[DIRECTIONS] In the records below, find the line with "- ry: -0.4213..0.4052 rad" and the line with "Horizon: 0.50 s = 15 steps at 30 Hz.". Print both exactly, along with every line between them, and no other line.

Start of DATA RECORDS

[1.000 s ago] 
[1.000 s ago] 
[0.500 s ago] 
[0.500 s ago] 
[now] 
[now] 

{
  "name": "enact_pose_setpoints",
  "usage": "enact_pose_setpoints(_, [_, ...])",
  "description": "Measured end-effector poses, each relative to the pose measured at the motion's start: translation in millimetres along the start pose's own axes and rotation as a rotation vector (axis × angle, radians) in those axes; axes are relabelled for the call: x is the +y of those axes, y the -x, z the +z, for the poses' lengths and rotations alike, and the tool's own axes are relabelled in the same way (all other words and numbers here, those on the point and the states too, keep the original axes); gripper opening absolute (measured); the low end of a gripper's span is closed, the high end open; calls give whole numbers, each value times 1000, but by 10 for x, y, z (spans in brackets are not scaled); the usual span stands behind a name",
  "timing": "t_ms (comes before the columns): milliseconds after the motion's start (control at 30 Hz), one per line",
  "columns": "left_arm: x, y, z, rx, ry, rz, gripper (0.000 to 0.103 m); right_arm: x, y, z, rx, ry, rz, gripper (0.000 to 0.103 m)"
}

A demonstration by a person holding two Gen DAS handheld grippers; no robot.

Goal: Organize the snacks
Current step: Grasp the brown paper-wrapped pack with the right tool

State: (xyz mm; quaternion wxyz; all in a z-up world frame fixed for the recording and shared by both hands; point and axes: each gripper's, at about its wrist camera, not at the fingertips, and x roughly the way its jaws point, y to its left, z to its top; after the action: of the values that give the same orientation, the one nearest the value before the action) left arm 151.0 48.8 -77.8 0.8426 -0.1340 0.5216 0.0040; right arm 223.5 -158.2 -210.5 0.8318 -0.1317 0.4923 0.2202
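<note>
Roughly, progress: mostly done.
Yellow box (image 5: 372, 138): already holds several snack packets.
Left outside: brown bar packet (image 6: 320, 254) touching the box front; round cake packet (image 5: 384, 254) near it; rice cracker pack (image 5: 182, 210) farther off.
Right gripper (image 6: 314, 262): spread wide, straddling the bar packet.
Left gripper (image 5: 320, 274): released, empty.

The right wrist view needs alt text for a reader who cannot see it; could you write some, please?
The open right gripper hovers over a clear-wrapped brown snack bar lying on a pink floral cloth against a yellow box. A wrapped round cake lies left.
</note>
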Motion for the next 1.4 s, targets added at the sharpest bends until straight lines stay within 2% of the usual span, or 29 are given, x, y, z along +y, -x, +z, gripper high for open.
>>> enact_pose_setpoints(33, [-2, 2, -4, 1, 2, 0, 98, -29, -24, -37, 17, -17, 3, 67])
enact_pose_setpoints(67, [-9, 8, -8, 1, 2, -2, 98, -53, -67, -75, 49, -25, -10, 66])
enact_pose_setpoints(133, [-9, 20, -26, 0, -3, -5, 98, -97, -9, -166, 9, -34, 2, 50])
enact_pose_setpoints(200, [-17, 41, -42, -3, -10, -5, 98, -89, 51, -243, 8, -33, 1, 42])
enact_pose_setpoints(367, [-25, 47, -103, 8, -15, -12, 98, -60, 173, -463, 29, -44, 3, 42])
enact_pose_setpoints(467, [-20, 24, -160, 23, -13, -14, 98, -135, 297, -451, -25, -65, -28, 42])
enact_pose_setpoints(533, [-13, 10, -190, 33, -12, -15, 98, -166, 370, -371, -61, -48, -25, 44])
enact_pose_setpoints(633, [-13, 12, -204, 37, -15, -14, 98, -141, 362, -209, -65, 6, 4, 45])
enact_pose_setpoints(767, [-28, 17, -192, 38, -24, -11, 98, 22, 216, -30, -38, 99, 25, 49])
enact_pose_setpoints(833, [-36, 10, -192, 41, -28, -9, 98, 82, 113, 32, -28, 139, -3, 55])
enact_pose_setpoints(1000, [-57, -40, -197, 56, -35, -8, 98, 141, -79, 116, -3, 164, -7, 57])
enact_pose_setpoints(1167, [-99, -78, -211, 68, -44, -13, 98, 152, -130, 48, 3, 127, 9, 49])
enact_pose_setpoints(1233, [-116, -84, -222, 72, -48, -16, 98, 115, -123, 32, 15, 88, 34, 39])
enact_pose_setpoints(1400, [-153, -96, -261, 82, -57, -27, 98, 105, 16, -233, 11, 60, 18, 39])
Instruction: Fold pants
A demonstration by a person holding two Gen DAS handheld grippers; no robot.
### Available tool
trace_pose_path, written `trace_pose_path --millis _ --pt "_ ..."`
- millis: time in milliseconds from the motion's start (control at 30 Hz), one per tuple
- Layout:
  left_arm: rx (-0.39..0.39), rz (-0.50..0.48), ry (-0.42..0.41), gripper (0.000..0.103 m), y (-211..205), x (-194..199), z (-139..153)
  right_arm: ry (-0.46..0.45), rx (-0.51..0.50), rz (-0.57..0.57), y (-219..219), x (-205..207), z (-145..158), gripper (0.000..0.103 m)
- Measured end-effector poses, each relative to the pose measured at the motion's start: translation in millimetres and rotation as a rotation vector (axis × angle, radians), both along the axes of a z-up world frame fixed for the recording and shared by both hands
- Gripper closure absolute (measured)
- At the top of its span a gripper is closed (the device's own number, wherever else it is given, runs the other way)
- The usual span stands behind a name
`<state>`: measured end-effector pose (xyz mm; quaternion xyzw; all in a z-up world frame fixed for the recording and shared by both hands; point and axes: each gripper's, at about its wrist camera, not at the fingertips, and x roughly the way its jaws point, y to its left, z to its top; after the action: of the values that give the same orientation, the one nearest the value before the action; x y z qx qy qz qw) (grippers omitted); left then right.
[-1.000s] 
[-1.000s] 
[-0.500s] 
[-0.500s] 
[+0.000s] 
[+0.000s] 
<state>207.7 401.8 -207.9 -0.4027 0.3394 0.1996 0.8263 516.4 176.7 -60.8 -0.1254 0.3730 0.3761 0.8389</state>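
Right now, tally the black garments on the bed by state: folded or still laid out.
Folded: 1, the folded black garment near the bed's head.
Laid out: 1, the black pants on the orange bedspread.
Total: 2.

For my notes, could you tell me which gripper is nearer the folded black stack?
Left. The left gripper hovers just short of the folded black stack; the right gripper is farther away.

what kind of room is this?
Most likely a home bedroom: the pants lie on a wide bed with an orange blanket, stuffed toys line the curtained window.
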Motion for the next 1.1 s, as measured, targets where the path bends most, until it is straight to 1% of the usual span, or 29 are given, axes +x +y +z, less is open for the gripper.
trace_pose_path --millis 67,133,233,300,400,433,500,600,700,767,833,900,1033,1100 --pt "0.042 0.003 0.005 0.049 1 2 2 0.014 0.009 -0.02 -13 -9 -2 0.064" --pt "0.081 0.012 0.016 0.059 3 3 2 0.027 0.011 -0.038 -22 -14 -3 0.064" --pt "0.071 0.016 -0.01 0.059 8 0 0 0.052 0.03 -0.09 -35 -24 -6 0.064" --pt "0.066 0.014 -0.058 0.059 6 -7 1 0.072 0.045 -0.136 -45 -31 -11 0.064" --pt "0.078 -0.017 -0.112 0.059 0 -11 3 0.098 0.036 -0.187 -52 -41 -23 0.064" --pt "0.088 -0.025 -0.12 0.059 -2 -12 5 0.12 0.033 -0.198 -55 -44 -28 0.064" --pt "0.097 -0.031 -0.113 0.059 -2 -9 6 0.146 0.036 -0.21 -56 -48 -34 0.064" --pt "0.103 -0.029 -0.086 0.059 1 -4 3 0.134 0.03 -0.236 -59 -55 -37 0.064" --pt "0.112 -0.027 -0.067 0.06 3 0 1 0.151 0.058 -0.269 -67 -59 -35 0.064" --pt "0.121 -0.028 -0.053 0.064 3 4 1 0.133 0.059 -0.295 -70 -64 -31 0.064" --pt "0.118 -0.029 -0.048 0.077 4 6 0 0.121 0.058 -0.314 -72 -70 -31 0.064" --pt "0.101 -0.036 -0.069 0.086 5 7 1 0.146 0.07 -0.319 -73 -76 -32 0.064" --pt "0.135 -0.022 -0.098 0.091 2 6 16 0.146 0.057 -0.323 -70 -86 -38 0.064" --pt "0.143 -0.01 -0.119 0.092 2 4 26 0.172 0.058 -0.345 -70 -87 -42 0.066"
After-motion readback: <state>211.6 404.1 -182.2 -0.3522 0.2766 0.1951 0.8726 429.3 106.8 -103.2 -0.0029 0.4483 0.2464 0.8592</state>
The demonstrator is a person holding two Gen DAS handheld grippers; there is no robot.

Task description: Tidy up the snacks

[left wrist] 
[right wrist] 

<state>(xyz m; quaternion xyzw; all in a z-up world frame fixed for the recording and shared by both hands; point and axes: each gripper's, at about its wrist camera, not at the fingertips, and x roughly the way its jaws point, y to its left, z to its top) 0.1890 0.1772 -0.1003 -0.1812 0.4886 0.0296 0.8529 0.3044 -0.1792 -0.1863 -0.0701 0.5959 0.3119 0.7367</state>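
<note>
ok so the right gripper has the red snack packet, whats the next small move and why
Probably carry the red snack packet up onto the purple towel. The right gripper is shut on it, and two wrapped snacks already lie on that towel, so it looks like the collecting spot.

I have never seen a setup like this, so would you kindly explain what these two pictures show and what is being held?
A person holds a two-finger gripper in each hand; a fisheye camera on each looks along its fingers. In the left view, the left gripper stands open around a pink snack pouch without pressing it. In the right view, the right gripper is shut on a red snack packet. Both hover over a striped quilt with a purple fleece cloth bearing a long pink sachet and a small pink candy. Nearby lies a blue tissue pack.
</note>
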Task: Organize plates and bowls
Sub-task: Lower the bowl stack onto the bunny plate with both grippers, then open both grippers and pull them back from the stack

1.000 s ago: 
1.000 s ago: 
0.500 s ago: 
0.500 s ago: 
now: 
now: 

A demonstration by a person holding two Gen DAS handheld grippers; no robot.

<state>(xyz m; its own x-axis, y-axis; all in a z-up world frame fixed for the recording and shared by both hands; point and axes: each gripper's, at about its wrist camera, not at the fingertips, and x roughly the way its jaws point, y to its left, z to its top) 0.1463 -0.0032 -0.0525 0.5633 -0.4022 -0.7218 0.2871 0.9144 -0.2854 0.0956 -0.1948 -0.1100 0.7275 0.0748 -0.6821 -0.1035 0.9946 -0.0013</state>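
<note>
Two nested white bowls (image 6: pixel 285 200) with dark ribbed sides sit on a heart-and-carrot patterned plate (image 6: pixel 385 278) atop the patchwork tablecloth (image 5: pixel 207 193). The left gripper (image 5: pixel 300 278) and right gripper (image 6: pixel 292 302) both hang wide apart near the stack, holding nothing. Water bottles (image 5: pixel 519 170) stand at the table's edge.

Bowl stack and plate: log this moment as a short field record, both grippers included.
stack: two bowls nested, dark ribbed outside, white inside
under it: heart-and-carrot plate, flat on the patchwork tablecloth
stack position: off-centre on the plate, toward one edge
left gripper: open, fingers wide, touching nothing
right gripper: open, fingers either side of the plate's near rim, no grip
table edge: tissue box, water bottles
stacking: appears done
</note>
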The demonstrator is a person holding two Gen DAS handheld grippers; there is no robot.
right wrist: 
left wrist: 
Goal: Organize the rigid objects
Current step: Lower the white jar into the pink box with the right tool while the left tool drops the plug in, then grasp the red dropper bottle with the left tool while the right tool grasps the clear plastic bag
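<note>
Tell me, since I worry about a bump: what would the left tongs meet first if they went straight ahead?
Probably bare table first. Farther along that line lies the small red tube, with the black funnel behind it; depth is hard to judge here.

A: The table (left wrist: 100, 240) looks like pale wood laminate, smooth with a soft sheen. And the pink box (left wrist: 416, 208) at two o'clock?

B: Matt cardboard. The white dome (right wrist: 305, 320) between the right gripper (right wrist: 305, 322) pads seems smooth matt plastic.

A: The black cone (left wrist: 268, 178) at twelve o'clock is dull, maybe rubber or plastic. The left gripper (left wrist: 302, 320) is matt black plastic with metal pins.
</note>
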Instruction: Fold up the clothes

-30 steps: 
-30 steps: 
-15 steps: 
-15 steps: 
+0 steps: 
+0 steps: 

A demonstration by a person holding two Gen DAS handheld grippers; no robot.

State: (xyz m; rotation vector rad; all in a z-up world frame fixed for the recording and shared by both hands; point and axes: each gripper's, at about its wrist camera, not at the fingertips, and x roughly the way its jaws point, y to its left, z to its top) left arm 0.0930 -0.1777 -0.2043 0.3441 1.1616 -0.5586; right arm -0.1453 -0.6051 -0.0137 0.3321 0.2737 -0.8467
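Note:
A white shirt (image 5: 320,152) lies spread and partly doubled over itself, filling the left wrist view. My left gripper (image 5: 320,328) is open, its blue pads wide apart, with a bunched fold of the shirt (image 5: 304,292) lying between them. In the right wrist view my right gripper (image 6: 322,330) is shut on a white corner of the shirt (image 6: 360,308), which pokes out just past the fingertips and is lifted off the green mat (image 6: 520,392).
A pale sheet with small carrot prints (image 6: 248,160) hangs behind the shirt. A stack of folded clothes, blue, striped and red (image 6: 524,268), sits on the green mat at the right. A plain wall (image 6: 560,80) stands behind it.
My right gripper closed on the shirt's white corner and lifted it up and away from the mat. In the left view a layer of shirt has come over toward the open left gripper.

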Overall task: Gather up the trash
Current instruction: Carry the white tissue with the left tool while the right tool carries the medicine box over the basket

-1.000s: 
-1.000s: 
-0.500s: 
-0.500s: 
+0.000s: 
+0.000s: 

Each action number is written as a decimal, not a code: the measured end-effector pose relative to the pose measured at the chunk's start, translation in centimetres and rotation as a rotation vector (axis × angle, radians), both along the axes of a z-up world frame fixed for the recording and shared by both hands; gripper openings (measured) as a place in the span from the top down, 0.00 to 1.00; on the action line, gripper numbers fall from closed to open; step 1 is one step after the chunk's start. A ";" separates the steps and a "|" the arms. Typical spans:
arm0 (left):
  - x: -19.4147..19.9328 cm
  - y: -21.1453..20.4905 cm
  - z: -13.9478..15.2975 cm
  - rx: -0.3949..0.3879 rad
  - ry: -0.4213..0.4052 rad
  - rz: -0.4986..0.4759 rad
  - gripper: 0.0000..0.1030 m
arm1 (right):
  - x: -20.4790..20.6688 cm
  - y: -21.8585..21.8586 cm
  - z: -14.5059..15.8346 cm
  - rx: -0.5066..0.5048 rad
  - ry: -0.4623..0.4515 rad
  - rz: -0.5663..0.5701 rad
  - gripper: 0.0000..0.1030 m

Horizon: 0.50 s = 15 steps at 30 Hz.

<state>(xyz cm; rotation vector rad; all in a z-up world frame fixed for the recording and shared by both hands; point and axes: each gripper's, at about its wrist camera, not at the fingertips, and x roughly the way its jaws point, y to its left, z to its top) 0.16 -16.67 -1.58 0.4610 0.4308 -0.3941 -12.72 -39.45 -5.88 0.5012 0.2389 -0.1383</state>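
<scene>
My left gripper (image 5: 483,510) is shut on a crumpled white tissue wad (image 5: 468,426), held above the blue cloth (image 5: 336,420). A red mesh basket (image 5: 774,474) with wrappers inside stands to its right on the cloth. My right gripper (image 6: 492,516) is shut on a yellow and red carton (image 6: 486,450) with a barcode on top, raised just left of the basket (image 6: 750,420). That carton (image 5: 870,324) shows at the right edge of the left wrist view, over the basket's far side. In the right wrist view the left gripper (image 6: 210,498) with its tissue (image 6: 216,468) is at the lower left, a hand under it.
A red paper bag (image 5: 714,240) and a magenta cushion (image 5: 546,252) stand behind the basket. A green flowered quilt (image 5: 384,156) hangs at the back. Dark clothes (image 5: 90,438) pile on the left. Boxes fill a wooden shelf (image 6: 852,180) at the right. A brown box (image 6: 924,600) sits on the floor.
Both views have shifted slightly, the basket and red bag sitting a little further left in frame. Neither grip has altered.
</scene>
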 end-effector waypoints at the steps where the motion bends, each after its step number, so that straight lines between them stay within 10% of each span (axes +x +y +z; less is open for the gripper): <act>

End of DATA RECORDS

[TASK SOLUTION]
  - ry: -0.4213..0.4052 rad
  - rz: -0.4986..0.4759 rad
  - gripper: 0.0000..0.1030 m
arm1 (right):
  - x: -20.4790..20.6688 cm
  - y: -21.8585..21.8586 cm
  - z: -14.5059..15.8346 cm
  - rx: -0.5066..0.5048 rad
  - ry: -0.4623..0.4515 rad
  - rz: -0.5663..0.5701 rad
  - gripper: 0.0000..0.1030 m

Horizon: 0.50 s = 15 steps at 30 Hz.

No more output is given for this exercise.